» **Problem requirements**: Copy out the data below as written; omit any images.

» **Data section**:

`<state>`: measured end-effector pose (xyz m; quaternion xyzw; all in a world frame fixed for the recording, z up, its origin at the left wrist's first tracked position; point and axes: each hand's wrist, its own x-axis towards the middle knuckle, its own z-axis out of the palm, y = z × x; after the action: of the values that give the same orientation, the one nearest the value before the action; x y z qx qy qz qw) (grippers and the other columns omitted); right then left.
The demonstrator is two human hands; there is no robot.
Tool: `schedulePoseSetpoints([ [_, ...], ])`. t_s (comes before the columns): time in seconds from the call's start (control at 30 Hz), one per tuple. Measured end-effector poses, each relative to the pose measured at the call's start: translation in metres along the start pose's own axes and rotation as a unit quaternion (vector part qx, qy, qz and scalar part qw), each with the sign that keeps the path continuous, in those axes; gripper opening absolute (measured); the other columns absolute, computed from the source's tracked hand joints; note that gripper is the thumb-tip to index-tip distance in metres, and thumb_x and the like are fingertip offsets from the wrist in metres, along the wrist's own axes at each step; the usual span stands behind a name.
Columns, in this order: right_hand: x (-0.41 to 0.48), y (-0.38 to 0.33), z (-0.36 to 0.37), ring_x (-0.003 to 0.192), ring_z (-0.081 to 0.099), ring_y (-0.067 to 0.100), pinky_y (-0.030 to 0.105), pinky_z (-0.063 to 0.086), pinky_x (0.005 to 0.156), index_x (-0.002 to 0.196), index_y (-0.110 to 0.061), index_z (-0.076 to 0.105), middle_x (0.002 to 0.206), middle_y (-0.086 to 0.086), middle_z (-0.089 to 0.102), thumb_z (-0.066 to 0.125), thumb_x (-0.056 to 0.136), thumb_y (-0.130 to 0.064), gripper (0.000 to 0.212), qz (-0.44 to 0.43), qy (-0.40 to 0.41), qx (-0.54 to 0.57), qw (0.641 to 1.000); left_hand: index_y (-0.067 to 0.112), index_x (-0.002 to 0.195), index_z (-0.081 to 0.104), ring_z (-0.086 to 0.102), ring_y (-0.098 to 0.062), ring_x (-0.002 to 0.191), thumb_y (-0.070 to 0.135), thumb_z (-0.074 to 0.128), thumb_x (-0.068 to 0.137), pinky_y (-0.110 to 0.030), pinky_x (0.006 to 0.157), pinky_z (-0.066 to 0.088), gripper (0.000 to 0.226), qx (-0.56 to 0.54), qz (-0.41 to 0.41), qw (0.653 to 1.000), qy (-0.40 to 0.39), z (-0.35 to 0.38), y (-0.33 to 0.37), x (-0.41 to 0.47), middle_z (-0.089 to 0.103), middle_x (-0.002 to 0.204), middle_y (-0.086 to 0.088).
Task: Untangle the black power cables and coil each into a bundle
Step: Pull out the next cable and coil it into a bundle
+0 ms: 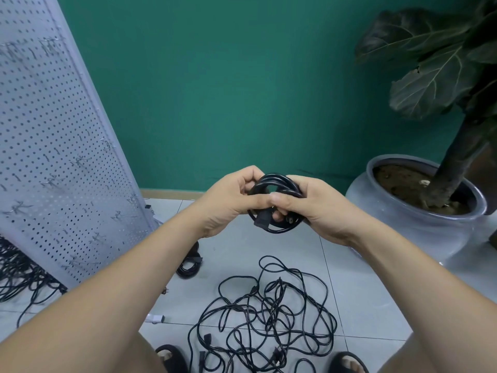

» **Reply to the exercise**:
`<state>`: measured end-effector pose (xyz m; quaternion xyzw; all in a world frame fixed for the recording, z up, its origin at the left wrist's first tracked position; point and axes: each hand's wrist, its own x-axis towards the middle knuckle, its own z-axis out of the palm, y = z × x; after the action: of the values that give the same orientation, the one nearest the value before the action; x y z qx qy qz qw) (grippers and the other columns omitted); right then left.
The demonstrator is two human hands; there is no robot.
Tool: `schedulePoseSetpoints([ [_, ...], ])`. t_s (comes before the columns): time in seconds from the call's start (control at 30 Hz), one per tuple. Measured end-effector poses, each relative to the pose measured at the call's start: translation in metres along the start pose's own axes and rotation as a unit quaternion (vector part qx, qy, qz and scalar part qw), each with the sign that keeps the path continuous, in those axes; gripper opening absolute (measured); the other columns absolute, computed from the source's tracked hand joints; note that gripper is the thumb-tip to index-tip distance in metres, and thumb_x and the like are fingertip offsets from the wrist in metres, along the wrist's own axes at each step; the usual span stands behind a name.
Columns, in this order: right_hand: x (-0.41 to 0.48), y (-0.38 to 0.33), z (-0.36 to 0.37), ring_x (-0.003 to 0.192), ring_z (-0.081 to 0.099), ring_y (-0.067 to 0.100), pinky_y (-0.030 to 0.105), pinky_z (-0.063 to 0.086), pinky_x (0.005 to 0.156), index_x (-0.002 to 0.196), index_y (-0.110 to 0.061), index_z (-0.076 to 0.105), middle_x (0.002 to 0.206), middle_y (-0.086 to 0.086), middle_z (-0.089 to 0.102), thumb_z (-0.066 to 0.125), thumb_x (-0.056 to 0.136), thumb_y (-0.130 to 0.064), gripper (0.000 to 0.212), qz (-0.44 to 0.43), qy (-0.40 to 0.41), qx (-0.54 to 0.57), qw (0.641 to 1.000); left_hand: index_y (-0.067 to 0.112), index_x (-0.002 to 0.195), index_z (-0.081 to 0.104), ring_z (-0.086 to 0.102), ring_y (-0.098 to 0.062), ring_x (-0.002 to 0.191), thumb_y (-0.070 to 0.135), thumb_z (-0.074 to 0.128), thumb_x (-0.068 to 0.137), pinky_y (-0.110 to 0.030), pinky_x (0.006 to 0.157), pinky_z (-0.066 to 0.088), gripper (0.000 to 0.226), qx (-0.56 to 0.54), qz (-0.41 to 0.41), qw (0.653 to 1.000), qy (-0.40 to 0.39), z (-0.35 to 0.38), y (-0.33 to 0.37), x (-0.41 to 0.47), middle_z (-0.089 to 0.103), middle_x (-0.002 to 0.204), middle_y (-0.086 to 0.088).
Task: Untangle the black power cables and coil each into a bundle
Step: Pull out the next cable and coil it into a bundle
+0 ms: 

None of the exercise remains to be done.